A clicker or’marker’ can be used in this situation to give your instruction more precision.

When your dog performs the desired behaviour, you can use a clicker or a marking word like “yes!” to let him know that he has succeeded and that a reward is on the way.


Our dogs are incredibly perceptive, but if you give them their treats too slowly or in the wrong location, they may become confused.

As an illustration, if you want to train your dog to sit, you should give them the treat while they are in the seated position. Your dog won’t be able to tell the difference between a reward for sitting and one for getting up and walking if it has to get up and walk over to collect it.


While training your dog can be a lot of fun, the process can quickly become tiresome and unpleasant if your dog consistently disobeys and refuses to pay attention to you.

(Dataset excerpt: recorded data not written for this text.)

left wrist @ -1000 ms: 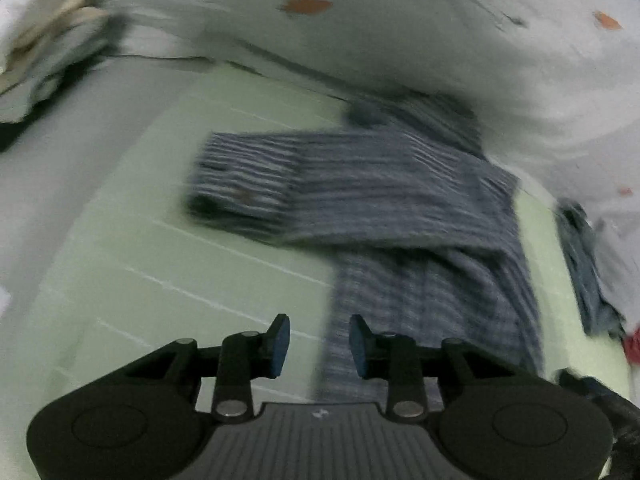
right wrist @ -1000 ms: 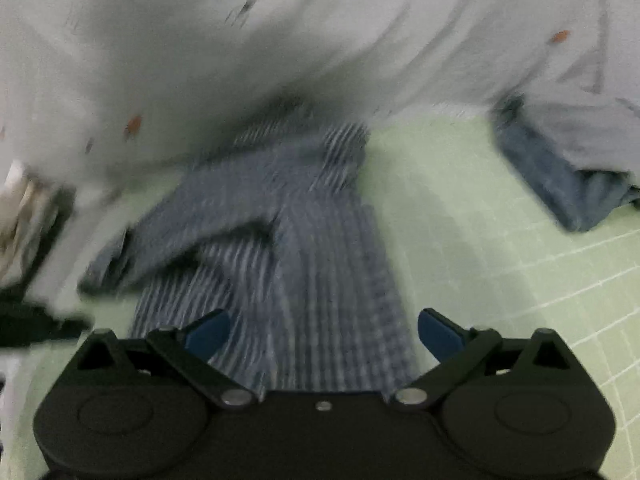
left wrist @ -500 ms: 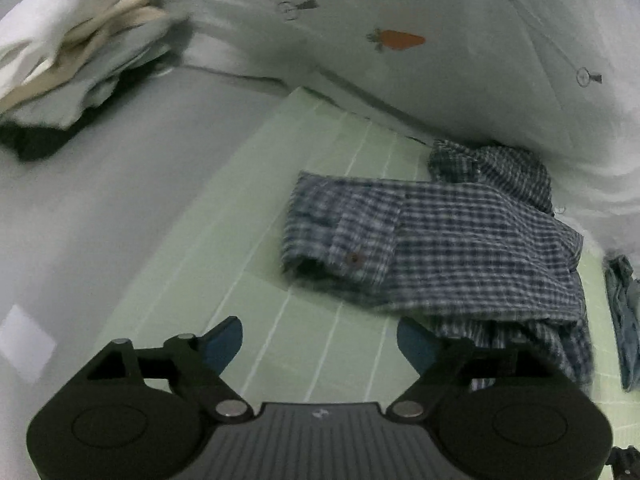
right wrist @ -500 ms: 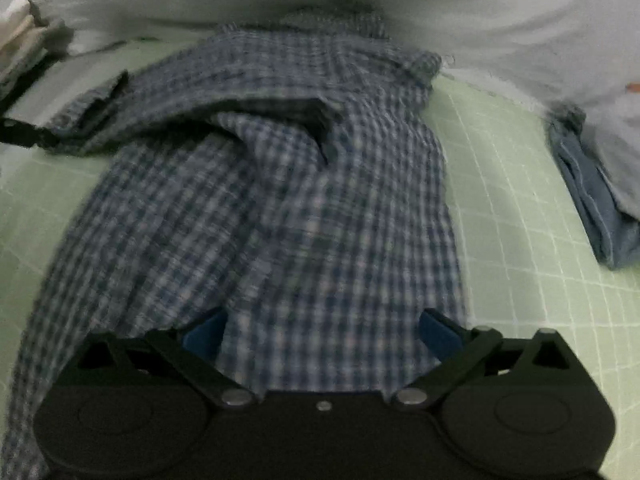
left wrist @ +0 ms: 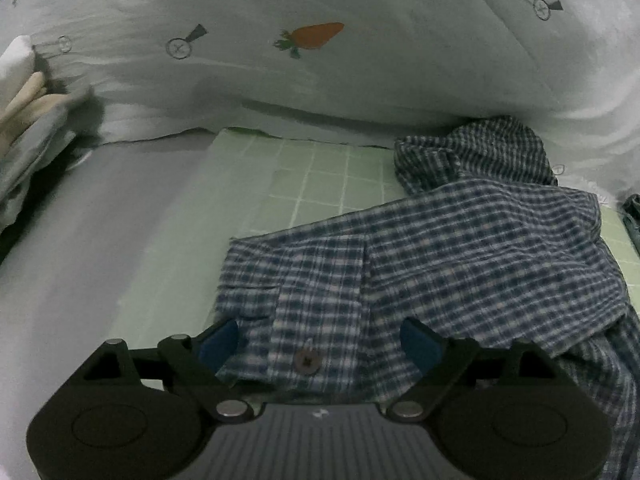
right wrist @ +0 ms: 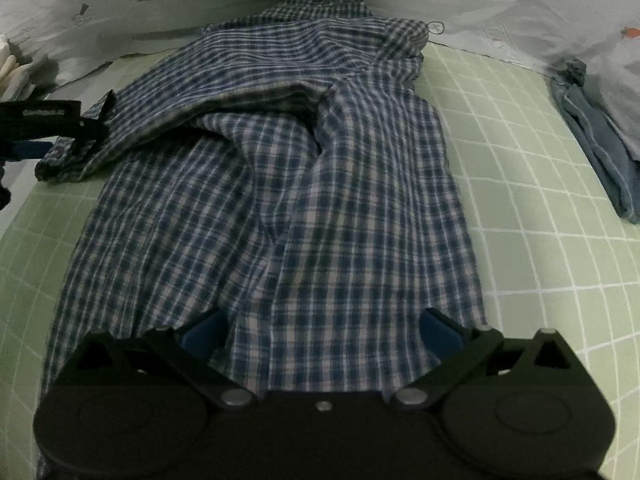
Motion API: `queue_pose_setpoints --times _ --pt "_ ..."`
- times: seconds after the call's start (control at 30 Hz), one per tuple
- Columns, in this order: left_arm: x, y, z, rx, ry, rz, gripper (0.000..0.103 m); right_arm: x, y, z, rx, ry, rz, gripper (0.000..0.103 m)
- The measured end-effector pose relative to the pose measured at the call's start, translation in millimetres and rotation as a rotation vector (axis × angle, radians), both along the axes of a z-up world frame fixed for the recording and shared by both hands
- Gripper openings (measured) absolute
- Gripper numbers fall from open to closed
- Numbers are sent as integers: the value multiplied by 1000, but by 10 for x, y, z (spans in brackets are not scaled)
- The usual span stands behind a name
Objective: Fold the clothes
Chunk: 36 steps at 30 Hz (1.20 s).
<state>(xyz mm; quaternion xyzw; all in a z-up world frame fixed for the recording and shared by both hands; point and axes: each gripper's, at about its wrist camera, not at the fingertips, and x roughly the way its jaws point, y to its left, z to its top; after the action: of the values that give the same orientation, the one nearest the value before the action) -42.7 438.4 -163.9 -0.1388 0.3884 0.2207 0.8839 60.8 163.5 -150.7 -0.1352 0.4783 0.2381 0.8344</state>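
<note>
A blue and white checked shirt (right wrist: pixel 304 184) lies lengthwise on the green gridded mat (right wrist: pixel 520 184), collar at the far end. One sleeve is folded across it, and its buttoned cuff (left wrist: pixel 308 344) points left. My left gripper (left wrist: pixel 320 344) straddles that cuff; its jaws are closing, and the blue pads (left wrist: pixel 218 344) stand clear of the cloth on both sides. The right wrist view shows the left gripper (right wrist: pixel 68 136) at the cuff. My right gripper (right wrist: pixel 322 332) is open, low over the shirt's near hem, with cloth between its jaws.
White bedding with carrot prints (left wrist: pixel 312 36) rises along the mat's far edge. A stack of folded clothes (left wrist: pixel 24 120) sits at the far left on the grey sheet (left wrist: pixel 100 240). A blue denim garment (right wrist: pixel 592 140) lies at the mat's right side.
My left gripper went from nearly shut to wide open and came down toward the sleeve cuff, which now lies between its jaws. My right gripper dropped closer to the shirt's hem, then held still.
</note>
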Motion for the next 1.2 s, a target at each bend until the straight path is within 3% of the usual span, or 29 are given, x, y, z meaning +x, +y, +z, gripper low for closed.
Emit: queue_pose_setpoints --times 0.03,0.07,0.13,0.17,0.33,0.4,0.5,0.6,0.67,0.7,0.73,0.83,0.9,1.0,1.1,1.2 --pt "10 6 -16 3 1 1 72 -13 -6 9 -5 -4 -2 103" --pt "16 14 -29 6 4 5 57 -32 -9 34 -18 -23 -6 103" --pt "10 45 -38 -4 -3 21 42 -75 -16 111 -43 -78 -13 103" --pt "-10 75 -27 -25 -19 36 30 -93 -28 170 -40 -108 -9 103" --pt "-125 116 213 -96 -116 45 21 -105 -140 414 2 -198 -37 103" --pt "-211 62 402 -152 -197 40 17 -103 -196 463 11 -216 -53 103" --pt "-305 -157 707 -234 -305 -45 16 -109 -273 517 19 -239 -76 103" --pt "-338 -480 903 -311 -355 -174 16 -98 -386 565 54 -240 -117 103" --pt "-331 -712 907 -400 -346 -261 18 -89 -459 582 62 -248 -144 103" --pt "-318 -847 870 -421 -316 -297 24 -76 -495 591 59 -256 -158 103" --pt "-297 -984 808 -420 -269 -334 24 -66 -536 596 62 -259 -169 103" --pt "-278 -1337 560 -346 -88 -384 41 -37 -633 638 87 -264 -201 103" --pt "-337 -1425 460 -337 -25 -375 55 -13 -688 666 111 -265 -208 103" --pt "-457 -1368 428 -370 -7 -328 78 -25 -657 685 177 -247 -173 103" --pt "-544 -1237 405 -341 28 -258 80 -28 -543 650 261 -190 -88 100" --pt "-570 -1115 354 -292 92 -175 83 -72 -277 580 261 -165 44 85"
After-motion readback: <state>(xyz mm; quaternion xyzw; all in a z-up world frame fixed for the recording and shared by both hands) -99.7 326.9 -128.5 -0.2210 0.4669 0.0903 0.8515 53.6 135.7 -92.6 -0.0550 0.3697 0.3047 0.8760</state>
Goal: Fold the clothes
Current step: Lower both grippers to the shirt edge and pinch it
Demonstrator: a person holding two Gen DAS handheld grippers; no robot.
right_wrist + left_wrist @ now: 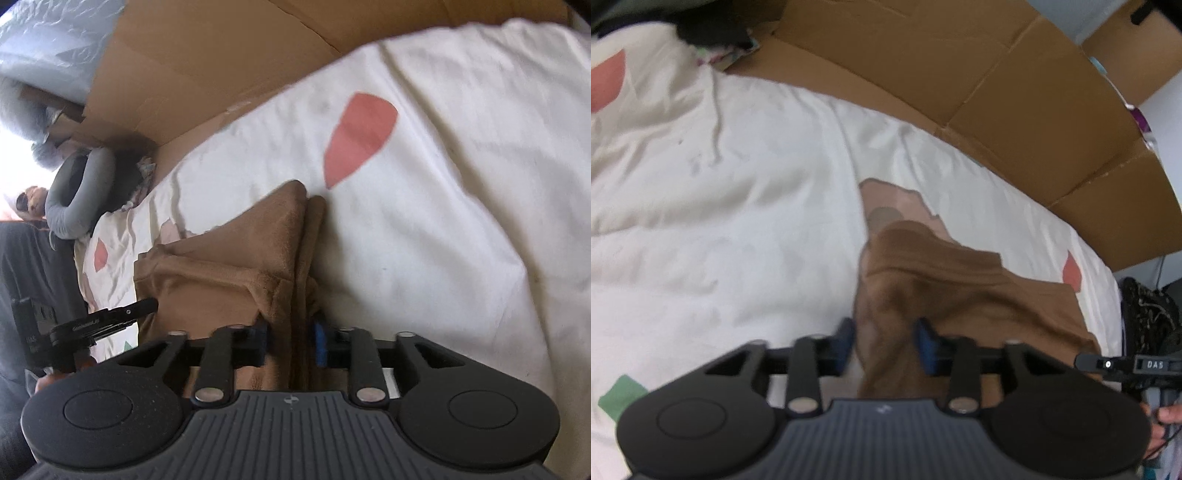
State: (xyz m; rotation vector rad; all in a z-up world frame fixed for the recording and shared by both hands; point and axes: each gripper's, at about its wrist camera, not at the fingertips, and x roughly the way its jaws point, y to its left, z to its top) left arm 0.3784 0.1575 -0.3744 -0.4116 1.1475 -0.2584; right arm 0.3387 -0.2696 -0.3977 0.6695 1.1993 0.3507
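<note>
Both hand-held grippers, left (884,341) & right (291,341), are pinching bunched edges of the brown garment (960,291) lying on the bed (738,221) w/ white sheet; it's looking soft, light, floppy, so gripping corners/edges is prob best.

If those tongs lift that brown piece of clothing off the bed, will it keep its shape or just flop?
Probably flop: the brown garment already bunches in soft folds between the right tongs and the left tongs. It looks fuzzy, so it should grip well rather than slip. Likely light, sagging wherever unsupported above the white bedding.
</note>
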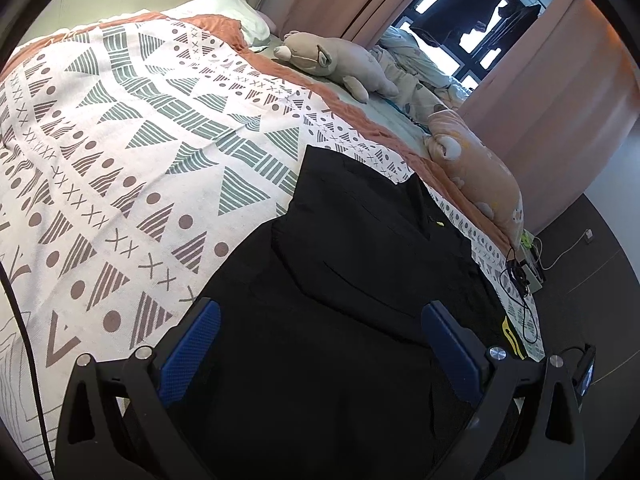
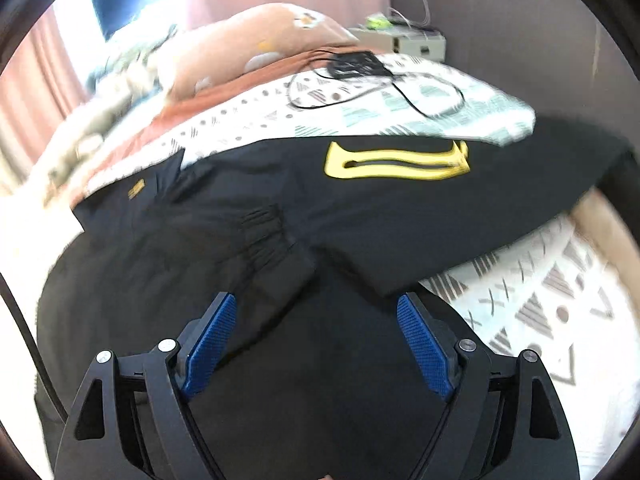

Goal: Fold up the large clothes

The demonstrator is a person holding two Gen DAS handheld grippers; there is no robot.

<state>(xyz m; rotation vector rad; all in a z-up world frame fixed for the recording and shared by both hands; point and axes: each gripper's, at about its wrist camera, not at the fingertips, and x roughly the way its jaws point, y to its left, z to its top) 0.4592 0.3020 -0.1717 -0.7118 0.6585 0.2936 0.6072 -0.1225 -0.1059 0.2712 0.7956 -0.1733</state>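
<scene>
Black garment (image 1: 352,280) spread out on the bed (image 1: 120,140), sitting on the patterned blanket near the edge closest to the cameras. Looks partly folded already, with a sleeve laid across the body, elastic cuff (image 2: 268,232) bunched up near the middle. So probably mid-fold, between grabs.

Left claw (image 1: 320,344) hovering over the dark fabric, jaws spread wide, nothing pinched between the blue pads (image 1: 192,352). Right claw (image 2: 316,340) same deal: wide apart, fabric underneath but not clamped. That view is smeared with motion blur, so clearly on the move.

Best guess for the next move: drop onto an edge or corner of the garment, pinch one layer cleanly, then carry it across. Slippery-looking material, so a shallow grab could let it slide out.

Differences between views:
- Left wrist view gives the whole bed: plush toy (image 1: 336,64), pillow (image 1: 236,16), peach cushion (image 1: 480,168), window with dark clothes hanging.
- Right wrist view gives the yellow logo (image 2: 396,160) full on, barely a sliver in the other, plus the black cable (image 2: 360,80) lying on the blanket just beyond the garment and the hem hanging off the bed edge.
</scene>
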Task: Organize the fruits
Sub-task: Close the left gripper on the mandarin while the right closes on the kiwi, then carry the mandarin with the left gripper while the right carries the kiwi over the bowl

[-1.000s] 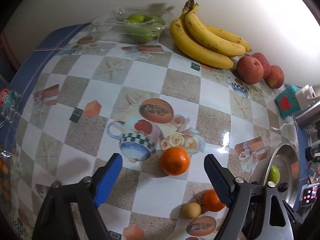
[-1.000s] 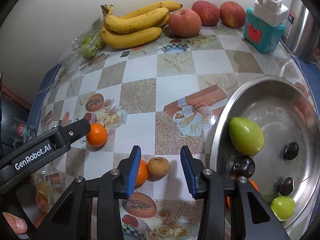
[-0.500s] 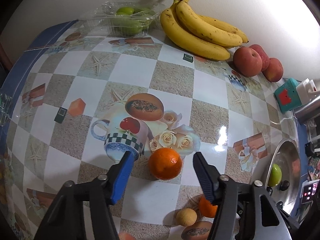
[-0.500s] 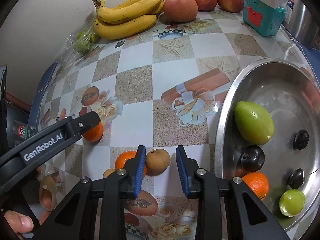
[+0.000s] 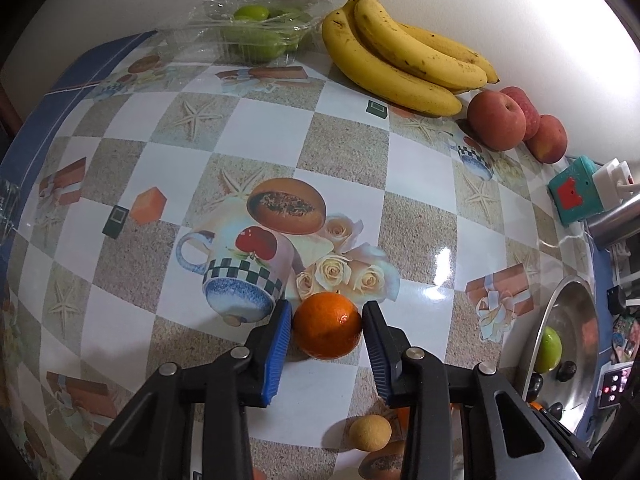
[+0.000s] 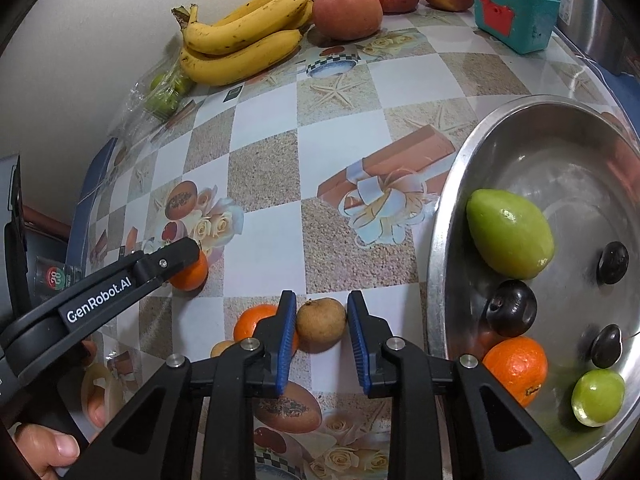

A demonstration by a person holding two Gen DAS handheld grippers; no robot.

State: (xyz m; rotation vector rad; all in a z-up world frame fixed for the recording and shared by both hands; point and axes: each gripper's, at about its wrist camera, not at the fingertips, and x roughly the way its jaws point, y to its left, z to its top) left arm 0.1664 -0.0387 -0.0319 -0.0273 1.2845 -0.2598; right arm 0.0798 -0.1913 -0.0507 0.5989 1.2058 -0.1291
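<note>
Through your left wrist camera, the clear plastic box [image 5: 256, 36] at the back of the table [image 5: 180, 128] holds several green fruits, and the steel bowl [image 5: 576, 292] at the far right edge shows a green fruit and a few dark ones inside. Your left gripper [image 5: 326, 326] brackets the orange [image 5: 327, 325]: both blue pads sit right against its sides, though you cannot tell from here whether they are pressing it or only touching. The orange is round, glossy and deep orange, resting on the table just in front of the printed mug and roses. The bananas [image 5: 404, 52] and the peaches [image 5: 496, 120] lie along the back wall.

Through your right wrist camera, the steel bowl [image 6: 452, 216] holds a large green pear-shaped fruit [image 6: 510, 234], three dark plums [image 6: 511, 308], an orange one [image 6: 516, 364] and a small green one [image 6: 598, 396]. Your right gripper [image 6: 322, 322] straddles the brown fruit [image 6: 321, 324], a dull, tan, roundish thing with a little stem nub; the left pad touches it, the right pad looks a hair apart, so the fingers are not yet clenched on it. It sits on the table just left of the bowl's rim, with another orange [image 6: 252, 322] just behind the left finger. A teal box [image 6: 516, 20] stands at the back right.
</note>
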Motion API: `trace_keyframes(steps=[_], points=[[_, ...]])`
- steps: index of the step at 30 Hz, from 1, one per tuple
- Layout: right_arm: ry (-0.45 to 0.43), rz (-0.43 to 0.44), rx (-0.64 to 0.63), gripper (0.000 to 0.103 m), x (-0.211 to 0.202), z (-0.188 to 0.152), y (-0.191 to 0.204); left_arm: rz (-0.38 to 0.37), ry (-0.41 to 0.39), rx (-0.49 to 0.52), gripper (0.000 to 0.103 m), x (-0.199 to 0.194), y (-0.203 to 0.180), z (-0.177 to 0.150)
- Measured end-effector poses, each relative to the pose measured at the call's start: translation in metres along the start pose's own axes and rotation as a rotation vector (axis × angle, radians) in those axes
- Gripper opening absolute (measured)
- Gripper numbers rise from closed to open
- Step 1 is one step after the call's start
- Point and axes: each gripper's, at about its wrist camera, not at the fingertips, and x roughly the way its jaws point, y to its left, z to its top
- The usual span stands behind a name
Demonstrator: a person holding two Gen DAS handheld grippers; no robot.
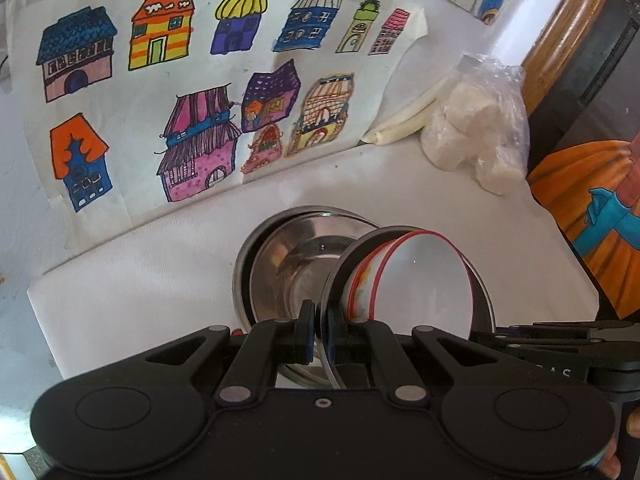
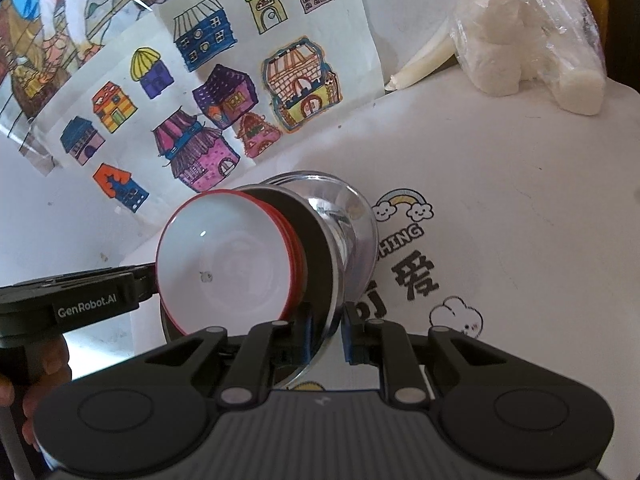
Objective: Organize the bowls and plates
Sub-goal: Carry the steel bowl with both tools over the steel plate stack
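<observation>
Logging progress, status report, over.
Left gripper jaws shut on steel plate rim. Right gripper jaws straddle same rim, grip unclear. Red-rimmed bowl tilted on plate, steel bowl close behind.

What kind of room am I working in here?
Likely a family home with a child: a hand-drawn sheet of coloured houses, a cartoon-printed table cover, and a steel bowl.

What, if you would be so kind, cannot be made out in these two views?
- Left wrist view: the shiny steel bowl's near rim, hidden behind the left tongs.
- Right wrist view: the white red-rimmed bowl's lower edge, hidden behind the right tongs.
- Both views: the wrapped white lumps' identity, blurred by crinkled plastic.
</observation>
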Motion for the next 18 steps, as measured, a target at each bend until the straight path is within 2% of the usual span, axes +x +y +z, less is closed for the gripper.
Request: trace_keyframes(steps=[18], points=[[0.004, -0.014, 0.000, 0.018, 0.026, 0.021, -0.001, 0.000, 0.011, -0.021, 0.004, 0.033, 0.006, 0.021]])
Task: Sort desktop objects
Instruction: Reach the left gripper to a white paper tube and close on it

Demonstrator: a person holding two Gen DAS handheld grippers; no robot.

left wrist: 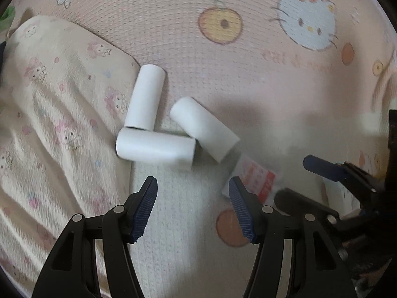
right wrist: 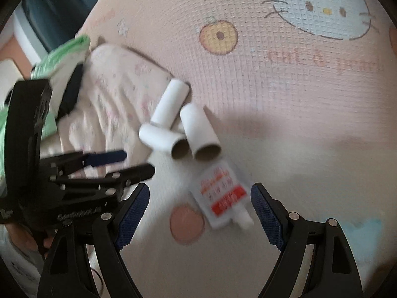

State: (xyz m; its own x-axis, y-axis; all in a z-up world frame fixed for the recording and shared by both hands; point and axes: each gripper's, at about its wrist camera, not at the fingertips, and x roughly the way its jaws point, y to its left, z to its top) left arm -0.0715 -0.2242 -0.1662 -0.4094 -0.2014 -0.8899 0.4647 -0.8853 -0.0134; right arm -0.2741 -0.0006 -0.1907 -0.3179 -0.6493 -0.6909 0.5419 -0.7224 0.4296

Dogs are highly sensitive to their owners’ emotions and will not respond positively if they sense that you are becoming frustrated during positive reinforcement training.

Remember that it is easy to inadvertently reinforce undesirable actions. If your dog greets visitors at the door by jumping up, and they tell the dog to “go down!” while looking at the dog and pushing it down, you may be making the situation much worse than it really was.

Considering that most dogs thrive on human attention, this may be a positive experience for your pet. Even if you view this attention as bad, it is attention nonetheless.

Instead, your guest should ignore your dog completely until it is firmly planted on all four paws. If you ask your dog to sit whenever someone comes to the door, for example, they are less likely to jump up and greet the visitor. If they’re people-oriented, the attention they’ll receive for sitting still instead of jumping is reward enough.

In the context of teaching your dog to walk nicely on a leash, this can be seen in action. A short off-leash play session may be in order if they walk well without trying to rip your arm off.

For positive reinforcement training to be effective, you must first determine what truly brings joy to your dog.


One of the most effective methods of teaching a dog, positive reinforcement focuses on the things that bring your dog the most joy, making it more receptive to instruction and more likely to respond positively.

You’ll have a well-behaved dog, and they’ll get to experience lots of fun incentives.